I read that your work is about "creating systems that seem to be alive". How much life is there really in your artworks? and how would you define such kind of life?

0adanslelelavateur.jpgThe key part in the quote above is this: "seem to be alive". My machines are not alive. They never will be. I have become much more interested in the simulation of living systems. It is remarkable how easily we anthropomorphize things, especially things that are in motion. The perception of what humans will assume or believe to be alive is where much of my robotic work is headed.

The latest iteration of this investigation is Elevator's Music, a site-specific robotic sculpture that I exhibited in an elevator at the Tang Museum in Saratoga Springs, NY in the winter of 2007. It consisted of four small robots that emerged from the elevators translucent ceiling panels. When people entered the elevator, the robots would sense them and might emerge. Fitted with sonic sensors and having the ability to maneuver in three axes, they were programmed to seek out and respond to near and far objects. If a robot found something near by, it would try and interact with it via randomly determined mechanical gestures and a watery stream of sounds. The robot would also send a message to the other three robots (through a local network), informing them that it had found something of interest. This would cause all robots to look in the direction of the object, causing a kind of musical symphony to commence. If the object was somehow to close, or if nothing was found, they would recoil back into the safety of their ceiling panels.

With this relatively simple set of instructions the elevator robots were able to illicit innumerous reactions from their passengers. Some believed that the robots were watching them or trying to attack them in some way, while others became enamored with them, whistling and talking to them like one would to a pet bird. When one of the robots failed (as all robots eventually do), passengers reported it immediately to museum officials, feeling empathy for the hurt machine. Future robotic sculptures that I design will foster this tendency to assign anthropomorphic qualities to inanimate objects. Through this investigation I hope to arrive at more sophisticated and realistic artificial life simulations.


Video of "Elevator's Music" at the Tang Teaching Museum at Skidmore College in Saratoga Spring, NY

What can technology developers or scientists learn from digital artists like you? Is there any reason why they should pay more attention to what crazy artists are doing?

I like to think they should pay more attention. In this country there is a general undervaluing of fine art and art education. Art departments all over the nation are the first to suffer from severe budget cuts. The argument that art is not a "mission critical" subject has dominated the establishment for decades. The problem with this of course is that students become completely illiterate to the visual culture all around them. In engineering and science I think this becomes a handicap. The engineer or scientist that can beautifully communicate their findings will undoubtedly fair better on the world stage. Moreover, those engineers or scientists that are willing to experiment with ideas that seem pointless or ridiculous may arrive at discoveries, innovations, and conclusions that otherwise might have eluded them. Perhaps "crazy artists" do have something to teach, other then just being dismissed to be irrelevant or a waste of time.

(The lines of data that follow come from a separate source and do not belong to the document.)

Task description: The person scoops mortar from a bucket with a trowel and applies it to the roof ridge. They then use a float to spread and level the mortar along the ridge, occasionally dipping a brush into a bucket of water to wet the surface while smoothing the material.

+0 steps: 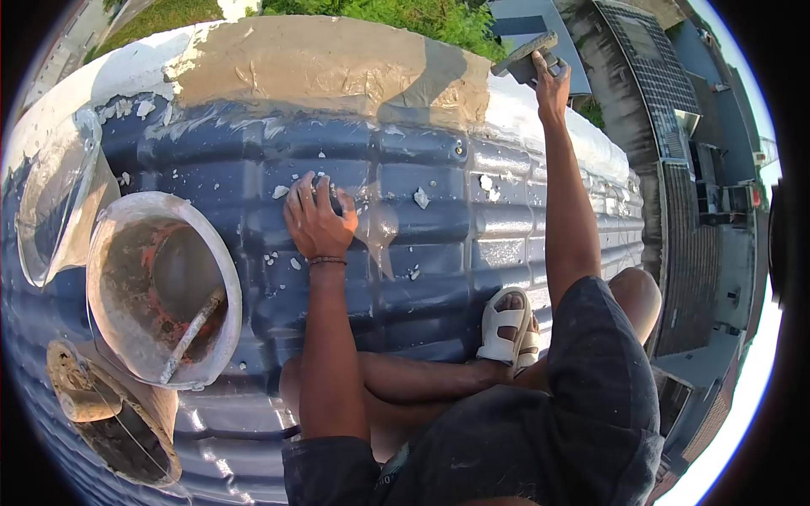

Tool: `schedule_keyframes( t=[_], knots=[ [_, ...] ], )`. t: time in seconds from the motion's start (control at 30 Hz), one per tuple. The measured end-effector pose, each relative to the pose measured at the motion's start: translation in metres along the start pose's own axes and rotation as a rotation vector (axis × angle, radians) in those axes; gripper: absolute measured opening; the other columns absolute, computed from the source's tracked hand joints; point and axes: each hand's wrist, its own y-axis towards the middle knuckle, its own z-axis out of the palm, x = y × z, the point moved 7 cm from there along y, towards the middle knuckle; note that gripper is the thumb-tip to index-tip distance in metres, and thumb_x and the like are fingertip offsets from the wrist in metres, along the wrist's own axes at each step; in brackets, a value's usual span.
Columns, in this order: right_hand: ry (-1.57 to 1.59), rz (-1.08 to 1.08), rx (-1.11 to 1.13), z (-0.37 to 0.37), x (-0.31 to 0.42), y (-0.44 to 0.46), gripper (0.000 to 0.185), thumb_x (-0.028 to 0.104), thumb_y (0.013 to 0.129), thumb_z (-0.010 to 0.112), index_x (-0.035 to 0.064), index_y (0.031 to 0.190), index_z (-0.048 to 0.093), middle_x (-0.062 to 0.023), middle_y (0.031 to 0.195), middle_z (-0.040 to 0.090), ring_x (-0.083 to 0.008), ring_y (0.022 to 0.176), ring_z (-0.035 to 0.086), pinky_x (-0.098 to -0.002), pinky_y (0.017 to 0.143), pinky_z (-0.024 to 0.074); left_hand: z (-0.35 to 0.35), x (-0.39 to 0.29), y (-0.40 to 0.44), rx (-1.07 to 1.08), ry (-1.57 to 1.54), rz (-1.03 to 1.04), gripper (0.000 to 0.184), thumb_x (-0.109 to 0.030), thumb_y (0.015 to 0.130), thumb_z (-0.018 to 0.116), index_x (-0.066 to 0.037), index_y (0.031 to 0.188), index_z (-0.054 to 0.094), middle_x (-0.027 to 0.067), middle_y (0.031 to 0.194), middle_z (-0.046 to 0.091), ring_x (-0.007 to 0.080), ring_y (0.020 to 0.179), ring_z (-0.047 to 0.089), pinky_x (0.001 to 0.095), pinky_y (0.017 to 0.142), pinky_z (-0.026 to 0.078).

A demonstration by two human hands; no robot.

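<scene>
My right hand (553,84) is closed round the handle of a plastering float (525,57), raised at the upper right by the end of a strip of wet grey-brown mortar (312,63). The float's blade is smeared with mortar. Fingers spread, my left hand (321,218) rests on the dark blue roof tiles (337,291) and holds nothing. A wet streak of mortar (380,232) lies on the tiles just right of it. The mortar strip covers part of a white-coated low wall (582,139) along the roof's upper edge.
To the left stands a bucket (93,312) with grey liquid and a mortar-caked stick (192,336). A clear container (42,202) lies behind it. A mortar-crusted bucket (160,422) is at lower left. White chips (421,197) dot the tiles. Beyond the edge are lower roofs (650,67).
</scene>
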Motion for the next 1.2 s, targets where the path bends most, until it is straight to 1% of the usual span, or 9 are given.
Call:
schedule_keyframes(
  t=[0.13, 0.3, 0.33, 0.5, 0.67, 0.8, 0.97, 1.1, 1.2],
  knots=[
    [-0.368, 0.009, -0.036, -0.026, -0.027, -0.082, 0.063, 0.047, 0.078, 0.082, -0.0029, 0.111, 0.063, -0.0205, 0.101, 0.072, -0.033, 0.09, 0.071, -0.0398, 0.082, 0.0528, 0.0, 0.0, 0.001, -0.002, -0.002, -0.004, 0.027, -0.021, 0.081, 0.067, -0.009, 0.104, 0.069, 0.006, 0.12, 0.062, 0.0307, 0.115, 0.057, 0.0461, 0.099, 0.047],
    [-0.538, -0.122, -0.068, 0.021, -0.02, -0.123, 0.06, 0.043, 0.079, 0.08, 0.0006, 0.111, 0.052, -0.0255, 0.097, 0.069, -0.0458, 0.09, 0.067, -0.0506, 0.08, 0.0511, 0.0, 0.0, 0.001, 0.001, -0.001, -0.006, 0.025, -0.021, 0.081, 0.067, -0.009, 0.103, 0.069, 0.0063, 0.119, 0.062, 0.0311, 0.115, 0.057, 0.0465, 0.099, 0.047],
    [-0.597, -0.07, 0.024, 0.034, -0.021, -0.121, 0.061, 0.043, 0.079, 0.079, 0.0018, 0.112, 0.048, -0.0251, 0.098, 0.069, -0.0455, 0.09, 0.066, -0.0507, 0.08, 0.051, -0.001, 0.0, 0.002, -0.007, 0.002, -0.005, 0.025, -0.021, 0.081, 0.067, -0.009, 0.103, 0.069, 0.0063, 0.119, 0.062, 0.0311, 0.115, 0.057, 0.0465, 0.099, 0.047],
    [-0.626, -0.191, -0.024, 0.065, 0.003, -0.092, 0.061, 0.046, 0.08, 0.077, 0.0024, 0.11, 0.047, -0.0249, 0.1, 0.067, -0.045, 0.091, 0.065, -0.0513, 0.08, 0.0504, 0.001, 0.001, 0.001, -0.01, -0.011, -0.015, 0.026, -0.021, 0.081, 0.067, -0.01, 0.105, 0.069, 0.0063, 0.12, 0.062, 0.0307, 0.115, 0.057, 0.0465, 0.099, 0.047],
    [-0.293, -0.261, -0.291, 0.039, 0.074, -0.039, 0.059, 0.046, 0.078, 0.08, 0.0025, 0.106, 0.053, -0.0218, 0.093, 0.07, -0.042, 0.088, 0.068, -0.0485, 0.08, 0.0509, 0.001, 0.003, 0.0, 0.008, -0.008, -0.022, 0.027, -0.021, 0.081, 0.067, -0.01, 0.105, 0.068, 0.0061, 0.121, 0.062, 0.0305, 0.116, 0.057, 0.046, 0.099, 0.047],
    [-0.564, -0.05, -0.036, 0.046, 0.039, 0.017, 0.069, 0.059, 0.084, 0.066, -0.0017, 0.118, 0.063, -0.0254, 0.109, 0.07, -0.0416, 0.106, 0.067, -0.0481, 0.092, 0.0511, 0.003, 0.003, 0.0, 0.017, -0.009, -0.031, 0.027, -0.022, 0.08, 0.067, -0.011, 0.105, 0.068, 0.0058, 0.121, 0.061, 0.0302, 0.116, 0.057, 0.0462, 0.1, 0.046],
    [-0.836, 0.103, 0.346, 0.121, -0.004, 0.007, 0.07, 0.058, 0.086, 0.062, -0.0015, 0.123, 0.065, -0.0258, 0.123, 0.065, -0.0397, 0.117, 0.062, -0.0459, 0.099, 0.0483, 0.003, 0.006, -0.001, 0.008, -0.016, -0.033, 0.03, -0.022, 0.079, 0.067, -0.011, 0.107, 0.066, 0.0061, 0.122, 0.06, 0.03, 0.117, 0.056, 0.0476, 0.1, 0.046],
    [-0.771, -0.022, 0.299, 0.198, 0.079, -0.059, 0.055, 0.048, 0.089, 0.061, -0.0012, 0.113, 0.066, -0.0241, 0.116, 0.069, -0.0386, 0.111, 0.066, -0.0458, 0.095, 0.0514, 0.001, 0.007, 0.0, 0.002, -0.005, -0.022, 0.031, -0.023, 0.079, 0.068, -0.009, 0.106, 0.065, 0.007, 0.121, 0.06, 0.031, 0.117, 0.055, 0.0475, 0.1, 0.045],
    [-0.662, -0.273, 0.325, 0.271, 0.169, -0.123, 0.047, 0.042, 0.09, 0.059, -0.0022, 0.104, 0.065, -0.022, 0.103, 0.072, -0.0388, 0.1, 0.07, -0.0446, 0.089, 0.0543, 0.001, 0.006, 0.0, 0.005, -0.052, -0.029, 0.03, -0.023, 0.079, 0.068, -0.007, 0.104, 0.068, 0.0089, 0.121, 0.059, 0.0322, 0.117, 0.055, 0.0482, 0.1, 0.045]
  ],
)
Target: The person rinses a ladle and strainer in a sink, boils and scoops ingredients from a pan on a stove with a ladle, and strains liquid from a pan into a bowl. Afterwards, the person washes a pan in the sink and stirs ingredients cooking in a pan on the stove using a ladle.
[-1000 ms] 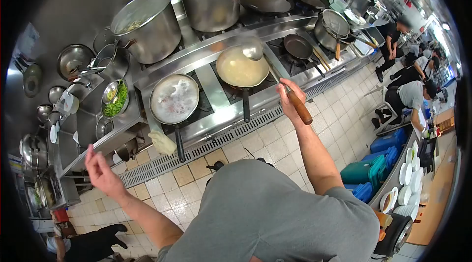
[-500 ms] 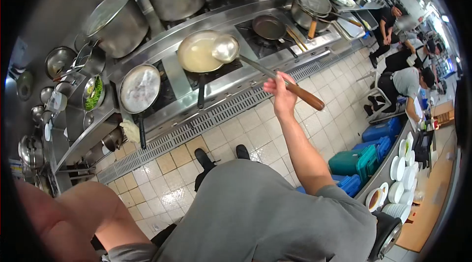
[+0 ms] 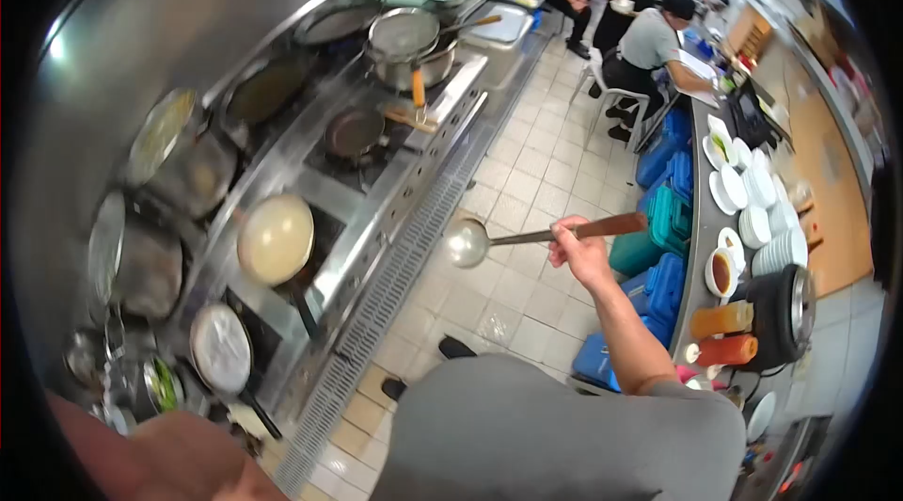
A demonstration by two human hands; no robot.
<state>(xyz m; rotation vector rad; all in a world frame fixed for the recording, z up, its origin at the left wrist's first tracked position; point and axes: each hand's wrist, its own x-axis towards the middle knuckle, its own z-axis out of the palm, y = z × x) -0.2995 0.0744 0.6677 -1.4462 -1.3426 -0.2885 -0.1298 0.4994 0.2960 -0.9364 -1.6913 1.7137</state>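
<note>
My right hand (image 3: 580,252) is closed around the brown wooden handle of a long metal ladle (image 3: 467,243), held out over the tiled floor. The ladle's bowl points left, away from the stove. On the stove, a pan (image 3: 276,239) with pale liquid sits nearest to the ladle's bowl. To its lower left is another pan (image 3: 222,348) with a whitish surface. My left arm is bent at the lower left edge, blurred and close to the camera; its hand is out of view.
Large pots (image 3: 141,261) line the stove's back, with a small dark pan (image 3: 356,132) and a strainer on a pot (image 3: 404,34) farther along. On the right, a counter holds stacked white bowls (image 3: 781,252), a sauce bowl (image 3: 721,272) and bottles (image 3: 724,349). Blue bins (image 3: 666,285) stand below. Several people are beyond.
The ladle has left the pan of pale liquid and moved away from the stove, over the floor, in my right hand. My view has turned to the right, showing more of the counter.
</note>
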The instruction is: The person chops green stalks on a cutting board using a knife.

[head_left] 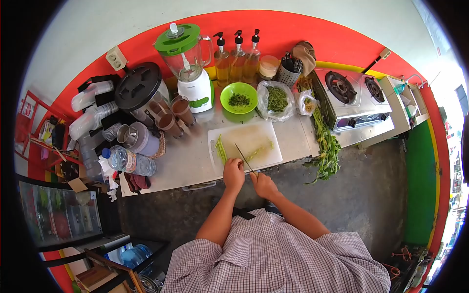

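Note:
My right hand (265,185) is closed around the handle of a kitchen knife (245,157), whose blade points up and left over the white cutting board (266,134). Beside the blade, at the board's front edge, my left hand (233,172) has its fingers curled together; what they hold, if anything, is hidden. Thin green stalks (221,149) lie on the board's left side, just beyond my left hand. Chopped green bits (259,151) are scattered right of the blade. Behind the board stand a green bowl (228,106) with chopped leaves and a plastic bag (276,101) of chopped greens.
A blender (194,93) and several pump bottles (237,63) line the wall. Leafy stalks (326,151) hang over the counter's front edge, by the gas stove (354,93). To the left are brown cups (171,126), a water bottle (129,161) and stacked plastic cups (93,117).

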The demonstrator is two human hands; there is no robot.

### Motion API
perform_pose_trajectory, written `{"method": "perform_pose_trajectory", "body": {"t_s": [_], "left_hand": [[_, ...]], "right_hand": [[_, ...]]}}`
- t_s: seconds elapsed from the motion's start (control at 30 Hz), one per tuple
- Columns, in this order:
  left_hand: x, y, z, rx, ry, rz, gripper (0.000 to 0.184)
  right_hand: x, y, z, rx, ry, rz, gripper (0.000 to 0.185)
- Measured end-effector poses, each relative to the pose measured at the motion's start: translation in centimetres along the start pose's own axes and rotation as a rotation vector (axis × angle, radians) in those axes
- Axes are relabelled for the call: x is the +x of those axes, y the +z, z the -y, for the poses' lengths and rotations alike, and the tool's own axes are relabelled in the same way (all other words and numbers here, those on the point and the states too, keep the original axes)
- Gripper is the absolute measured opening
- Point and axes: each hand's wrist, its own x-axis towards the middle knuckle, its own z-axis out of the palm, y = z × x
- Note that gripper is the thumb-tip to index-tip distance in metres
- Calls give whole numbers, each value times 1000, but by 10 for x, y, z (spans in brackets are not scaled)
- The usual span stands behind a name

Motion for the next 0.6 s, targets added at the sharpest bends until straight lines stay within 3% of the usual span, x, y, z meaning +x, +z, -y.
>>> {"method": "perform_pose_trajectory", "body": {"t_s": [0.6], "left_hand": [[-1, 0, -3, 4, 23, -49, 7]], "right_hand": [[-1, 2, 7, 20, 1, -24, 61]]}}
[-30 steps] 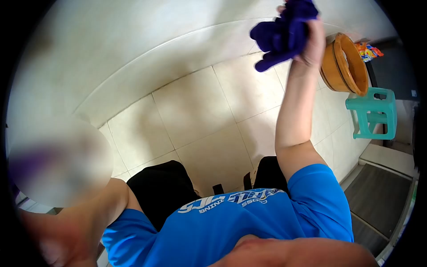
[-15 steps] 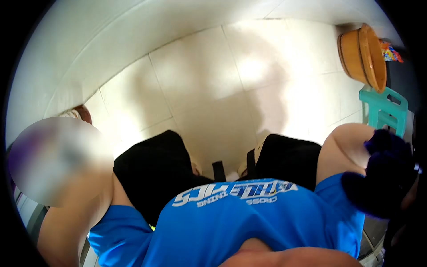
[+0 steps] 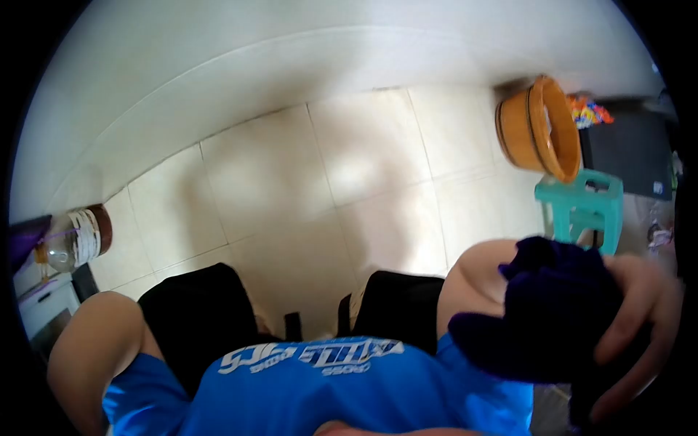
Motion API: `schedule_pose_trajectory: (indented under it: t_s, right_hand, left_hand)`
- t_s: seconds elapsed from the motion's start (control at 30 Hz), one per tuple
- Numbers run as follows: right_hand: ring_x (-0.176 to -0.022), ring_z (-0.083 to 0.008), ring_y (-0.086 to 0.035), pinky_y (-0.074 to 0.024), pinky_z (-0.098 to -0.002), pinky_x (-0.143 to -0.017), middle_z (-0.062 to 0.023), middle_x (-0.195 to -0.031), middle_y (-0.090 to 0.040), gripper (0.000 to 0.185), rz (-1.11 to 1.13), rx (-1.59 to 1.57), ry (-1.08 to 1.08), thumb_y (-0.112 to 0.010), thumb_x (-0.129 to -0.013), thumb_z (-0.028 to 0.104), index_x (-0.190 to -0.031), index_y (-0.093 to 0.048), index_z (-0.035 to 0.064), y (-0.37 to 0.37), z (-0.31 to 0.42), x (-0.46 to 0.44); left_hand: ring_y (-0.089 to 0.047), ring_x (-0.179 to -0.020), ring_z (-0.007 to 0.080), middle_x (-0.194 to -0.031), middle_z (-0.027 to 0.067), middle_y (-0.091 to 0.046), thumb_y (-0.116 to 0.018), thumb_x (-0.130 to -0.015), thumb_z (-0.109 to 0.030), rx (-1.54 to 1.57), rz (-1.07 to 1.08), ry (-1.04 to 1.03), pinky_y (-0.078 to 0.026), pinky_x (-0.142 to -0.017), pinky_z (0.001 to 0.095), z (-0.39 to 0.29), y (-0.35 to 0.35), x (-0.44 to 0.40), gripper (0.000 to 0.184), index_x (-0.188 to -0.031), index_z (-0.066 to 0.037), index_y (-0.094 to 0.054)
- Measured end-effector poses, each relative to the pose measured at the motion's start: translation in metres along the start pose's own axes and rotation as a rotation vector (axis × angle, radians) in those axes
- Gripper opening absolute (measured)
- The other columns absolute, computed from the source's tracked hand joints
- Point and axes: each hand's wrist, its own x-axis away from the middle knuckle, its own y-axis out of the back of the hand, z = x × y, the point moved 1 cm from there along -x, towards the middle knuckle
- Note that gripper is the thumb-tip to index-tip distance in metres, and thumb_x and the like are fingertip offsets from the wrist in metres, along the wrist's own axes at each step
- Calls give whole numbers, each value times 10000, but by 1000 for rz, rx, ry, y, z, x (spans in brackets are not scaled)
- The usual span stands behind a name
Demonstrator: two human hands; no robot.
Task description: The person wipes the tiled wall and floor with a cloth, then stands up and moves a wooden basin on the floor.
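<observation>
We see the purple cloth [image 3: 545,320] at the lower right, in front of the blue sleeve [image 3: 476,381] and gathered in the right hand [image 3: 647,327]. 1.0 s ago it was up by the wall at the end of an outstretched arm; now that arm is bent back and the cloth is close to the shoulder. Compared with 0.5 s ago, we see more of the right hand: its fingers bend around the cloth's outer edge, pinching the fabric, though we cannot tell how firmly. The left hand is out of view, so we cannot tell its grip; only the bent left arm [image 3: 98,341] shows.

The cloth looks soft and thick, deep purple darkening almost to black, bunched on top with a rounded flap towards the shirt.

Beyond it, near the teal stool [image 3: 609,190], we find a tilted wooden bucket [image 3: 520,134] with something pale inside, too small to identify. A bright packet [image 3: 590,111] is just behind it. At far left lies a clear jar [image 3: 64,251] with a brown end; its contents are unclear.
</observation>
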Motion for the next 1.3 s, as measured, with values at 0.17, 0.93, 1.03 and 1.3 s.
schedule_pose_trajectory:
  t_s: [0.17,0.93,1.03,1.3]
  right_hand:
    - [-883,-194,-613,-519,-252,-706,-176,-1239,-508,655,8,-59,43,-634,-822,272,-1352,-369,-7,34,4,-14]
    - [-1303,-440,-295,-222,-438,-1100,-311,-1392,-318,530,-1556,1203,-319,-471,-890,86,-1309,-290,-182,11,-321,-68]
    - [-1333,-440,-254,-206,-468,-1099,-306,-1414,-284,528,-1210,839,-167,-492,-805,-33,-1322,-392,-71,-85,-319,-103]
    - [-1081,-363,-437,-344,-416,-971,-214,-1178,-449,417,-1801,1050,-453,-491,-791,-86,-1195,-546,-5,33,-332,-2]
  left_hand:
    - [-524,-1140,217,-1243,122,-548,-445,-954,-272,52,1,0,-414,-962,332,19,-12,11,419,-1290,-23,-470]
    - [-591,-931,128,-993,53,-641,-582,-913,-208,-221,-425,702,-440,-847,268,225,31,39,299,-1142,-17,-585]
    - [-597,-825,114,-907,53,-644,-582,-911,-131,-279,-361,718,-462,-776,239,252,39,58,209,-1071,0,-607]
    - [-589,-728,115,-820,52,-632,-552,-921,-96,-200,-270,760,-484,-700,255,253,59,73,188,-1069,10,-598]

What is your favorite gadget or bit of technology and why?

It would have to be my laptop. I basically live inside it (or through it?). That aside, I have to say that I am a huge space technology nerd. I read everything and anything about space. Spirit and Opportunity, the two rovers scooting along on mars, or Voyagers one and two, speeding out of the solar system at this very moment are like aphrodisiacs to me. In fact I have a number of art projects that I am just waiting to develop specifically to be put into zero-g environments. Hopefully by the time I am retiring, this will be a possibility! In classic nerd style however, I would first need to over come the crippling and ridiculous sea-sickness I suffer from, sometimes even on sea-side docks.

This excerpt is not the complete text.